Americanas cresceu na pandemia e fraude quase chegou ao fim, mas voltou pior, diz ex-diretor

SÃO PAULO, SP (FOLHAPRESS) – A crise enfrentada pelos negócios em decorrência da pandemia foi uma janela para que o esquema fraudulento da direção da Americanas fosse encerrado, segundo depoimento do ex-diretor financeiro Marcelo Nunes, que fechou acordo de colaboração com a Polícia Federal.

Por alguns meses, com o crescimento das vendas online, os resultados reais se tornaram próximos dos fictícios, que eram tornados públicos. A necessidade de fazer frente aos números da concorrência, porém, teria feito com que a fabricação de balanços positivos não só voltasse, mas ficasse pior, disse o ex-diretor aos investigadores.

A partir de março e abril de 2020, quando o mundo todo passa a viver sob as incertezas da pandemia de covid-19, os balanços reais e os falsificados ficaram próximos.

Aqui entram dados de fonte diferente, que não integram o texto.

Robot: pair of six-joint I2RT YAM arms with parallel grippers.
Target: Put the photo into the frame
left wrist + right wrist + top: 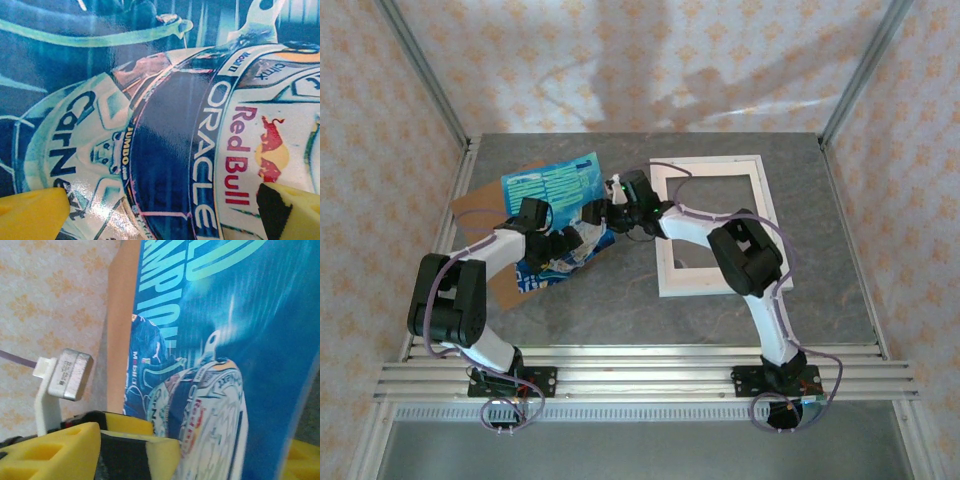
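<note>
- L claw (162,212): spread fully, nothing gripped; fingertips seen low over the photo (560,185).
- R claw (225,457): photo's edge seen betw. fingers; grip cannot be told.
- Photo: tilted, laid over brown board (478,208), centre-left of counter (620,310).
- Frame (710,163): laid flat just beside photo, far right.

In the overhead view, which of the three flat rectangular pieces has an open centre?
The white rectangular picture frame; grey tabletop shows through it, unlike the teal-blue glossy photo and brown cardboard backing board.
</note>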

Nunes disse à PF que “tentou nessa época fazer os ajustes visando parar as fraudes”. A informação foi divulgada pelo Valor e confirmada pela Folha.

O resultado da operação digital do grupo -a B2W, que reunia Americanas.com, Submarino e Shoptime- foi bom e tornou possível também ajustar as margens dos produtos.

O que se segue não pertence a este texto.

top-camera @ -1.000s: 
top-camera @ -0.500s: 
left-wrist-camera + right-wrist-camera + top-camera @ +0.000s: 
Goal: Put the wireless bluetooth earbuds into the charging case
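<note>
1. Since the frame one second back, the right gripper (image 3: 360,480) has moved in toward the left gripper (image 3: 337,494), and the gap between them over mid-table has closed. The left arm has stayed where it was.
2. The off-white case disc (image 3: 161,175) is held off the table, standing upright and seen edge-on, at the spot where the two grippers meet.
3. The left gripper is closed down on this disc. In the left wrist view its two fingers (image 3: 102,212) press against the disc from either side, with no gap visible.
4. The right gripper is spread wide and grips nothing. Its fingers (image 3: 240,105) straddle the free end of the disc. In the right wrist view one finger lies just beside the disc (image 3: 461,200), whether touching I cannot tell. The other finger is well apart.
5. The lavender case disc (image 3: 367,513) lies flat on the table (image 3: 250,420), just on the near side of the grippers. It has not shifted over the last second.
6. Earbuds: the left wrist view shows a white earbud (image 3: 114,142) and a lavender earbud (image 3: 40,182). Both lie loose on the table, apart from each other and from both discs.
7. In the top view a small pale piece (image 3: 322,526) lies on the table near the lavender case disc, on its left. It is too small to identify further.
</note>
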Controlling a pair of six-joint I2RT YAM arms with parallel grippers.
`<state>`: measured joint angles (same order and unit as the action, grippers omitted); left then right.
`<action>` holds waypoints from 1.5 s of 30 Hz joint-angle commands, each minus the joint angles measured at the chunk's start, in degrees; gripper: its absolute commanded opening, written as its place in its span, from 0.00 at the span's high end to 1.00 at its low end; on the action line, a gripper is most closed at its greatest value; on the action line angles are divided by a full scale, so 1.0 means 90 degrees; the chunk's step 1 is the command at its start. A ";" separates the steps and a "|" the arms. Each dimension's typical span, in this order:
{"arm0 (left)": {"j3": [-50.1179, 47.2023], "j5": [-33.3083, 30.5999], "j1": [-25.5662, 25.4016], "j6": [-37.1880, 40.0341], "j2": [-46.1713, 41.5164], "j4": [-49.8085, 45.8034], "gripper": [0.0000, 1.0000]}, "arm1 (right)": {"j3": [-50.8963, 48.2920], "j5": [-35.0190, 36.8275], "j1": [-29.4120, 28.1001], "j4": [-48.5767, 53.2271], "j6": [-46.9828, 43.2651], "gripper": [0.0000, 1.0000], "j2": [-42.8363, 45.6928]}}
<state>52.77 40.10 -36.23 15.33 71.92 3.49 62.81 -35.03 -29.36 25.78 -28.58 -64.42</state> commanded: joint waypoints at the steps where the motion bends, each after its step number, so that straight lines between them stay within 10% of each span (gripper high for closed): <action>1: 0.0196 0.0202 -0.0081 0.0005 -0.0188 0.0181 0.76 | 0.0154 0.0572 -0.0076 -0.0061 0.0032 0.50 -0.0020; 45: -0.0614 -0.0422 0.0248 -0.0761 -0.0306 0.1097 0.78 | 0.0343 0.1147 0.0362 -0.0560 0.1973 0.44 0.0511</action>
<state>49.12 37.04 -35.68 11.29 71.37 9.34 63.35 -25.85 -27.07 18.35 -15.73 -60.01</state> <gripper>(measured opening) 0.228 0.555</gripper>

Com os bons resultados reais, a quantidade de “lançamentos irreais foi baixa”, disse Nunes em depoimento à Polícia Federal.

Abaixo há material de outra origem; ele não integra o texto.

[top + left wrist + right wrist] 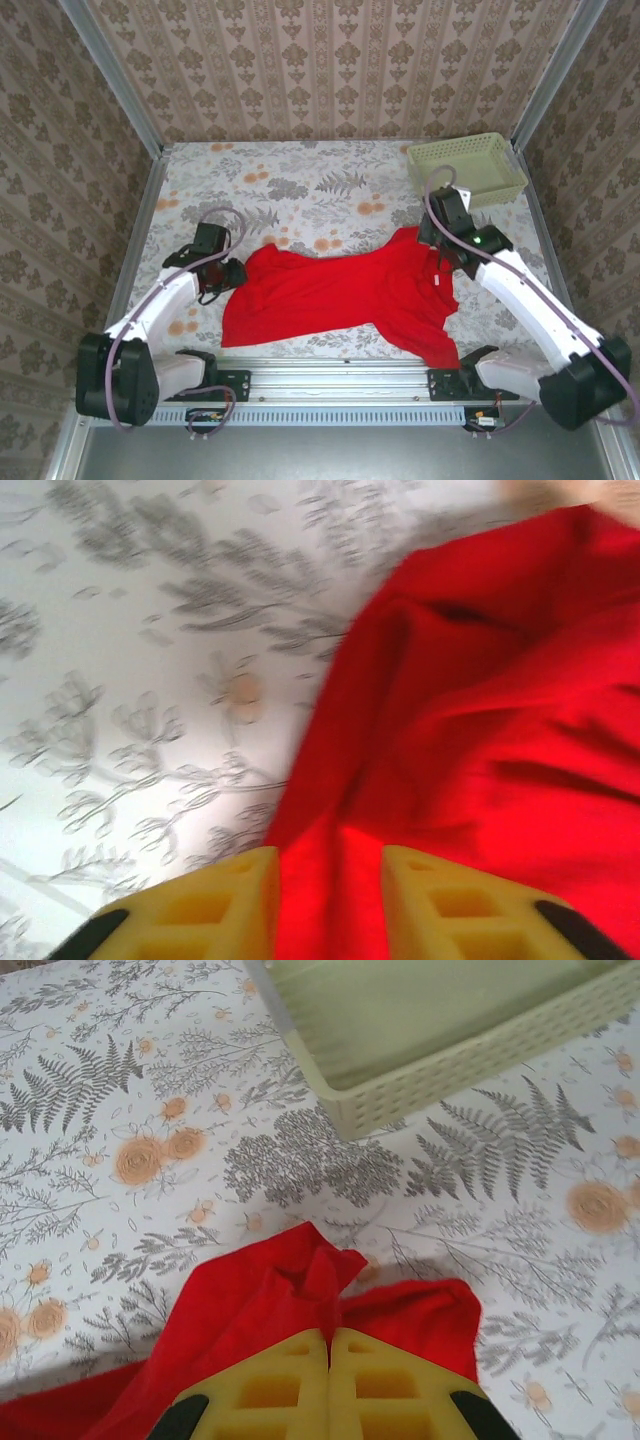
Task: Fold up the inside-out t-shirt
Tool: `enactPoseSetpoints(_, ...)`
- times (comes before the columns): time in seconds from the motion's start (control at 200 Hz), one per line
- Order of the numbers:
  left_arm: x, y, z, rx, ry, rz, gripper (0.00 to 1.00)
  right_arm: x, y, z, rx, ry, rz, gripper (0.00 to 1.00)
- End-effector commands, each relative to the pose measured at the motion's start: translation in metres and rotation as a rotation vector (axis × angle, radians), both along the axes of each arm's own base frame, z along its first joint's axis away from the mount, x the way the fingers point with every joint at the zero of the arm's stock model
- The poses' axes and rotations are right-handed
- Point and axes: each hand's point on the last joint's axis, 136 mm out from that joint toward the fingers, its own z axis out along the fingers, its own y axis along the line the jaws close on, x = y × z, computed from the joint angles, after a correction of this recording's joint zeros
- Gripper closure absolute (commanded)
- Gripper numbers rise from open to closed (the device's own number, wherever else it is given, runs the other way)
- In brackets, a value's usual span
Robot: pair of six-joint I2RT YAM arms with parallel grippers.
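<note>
Inside-out t-shirt (340, 290), centre frame: rumpled, 0 folds made, all folding remains; right gripper (329, 1338) pinches its edge, jaws pressed together; left gripper (330, 870) straddles cloth, jaws spread.

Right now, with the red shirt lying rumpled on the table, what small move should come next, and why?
Probably close the left gripper: its jaws stand apart with the edge of the shirt between them, while the right gripper is shut on the other end. Then both could stretch it flat.
</note>
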Motion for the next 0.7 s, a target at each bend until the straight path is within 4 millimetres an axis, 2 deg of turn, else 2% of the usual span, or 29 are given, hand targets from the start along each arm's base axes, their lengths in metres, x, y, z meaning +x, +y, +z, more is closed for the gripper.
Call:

No fim de outubro daquele ano, a B2W divulgou crescimento de 56,2% no GMV, sigla em inglês para vendas brutas, e geração de caixa de R$ 160,7 milhões.

O release de resultados assinado por Márcio Cruz, CEO da B2W na época (que viraria vice-presidente quando os braços digitais e físicos se fundiram), destaca uma série de bons números, como crescimento de 92% em unidades de produtos vendidos naquele terceiro trimestre.

A receita líquida havia crescido 58,5% e o lucro bruto ajustado, 51,7%, ambos na comparação com o mesmo período em 2019. O resultado líquido, porém, estava negativo em R$ 36,8 milhões, menos do que os R$ 102,5 milhões do terceiro trimestre de 2019.

Nessa época, segundo o depoimento de Marcelo Nunes à Polícia Federal, a desaceleração da fraude fez com que a B2W passasse a crescer menos do que os concorrentes. Em setembro, Márcio Cruz, teria passado a cobrar a necessidade crescimento.

Com isso, “tiveram que retornar o volume das fraudes contábeis” e que elas “escalaram”, afirmou Nunes.

No último trimestre de 2020, a companhia divulgou geração de caixa de R$ 718 milhões e lucro líquido de R$ 16 milhões.

Em junho de 2021, B2W e Lojas Americanas se fundiram. Nesta terça-feira (2), a Americanas anunciou o encerramento dos sites Submarino e Shoptime, que serão incorporados ao site com o nome do grupo, o americanas.com.

Desde que vieram à tona as fraudes contábeis de R$ 25,3 bilhões nos balanços da companhia, a empresa entrou em recuperação judicial com dívidas de mais de R$ 42 bilhões.

Marcelo Nunes e Flávia Carneiro são dois ex-diretores da varejista que fecharam acordo com a Polícia Federal e entregaram documentos, emails e reproduções de conversas aos investigadores, além de terem prestado depoimentos nos quais falaram como o esquema de maquiagem dos balanços funcionavam.

Nunes disse à PF que mensalmente eram produzidas várias versões dos demonstrativos de resultados da empresa. A original, verdadeira, recebia o nome de “versão 0” ou “v0”. A partir dela, outras versões com as fraudes contábeis eram produzidas.

Esses demonstrativos eram usados para as divulgações públicas, ao mercado. O ex-CEO da B2W e ex-vice-presidente de consumo da Americanas disse aos investigadores que “a cultura empresarial existente nas Americanas era a de não haver mudanças bruscas no orçamento, de não se falar em coisas ruins ao mercado”.

Segundo o relatório da Política Federal que embasou os pedidos de busca e apreensão e de prisão da operação Disclosure, no dia 27, o ex-executivo da companhia afirmou que a cultura empresarial na Americanas era “muito forte [e] que impunha a todos os funcionários essas obrigações”.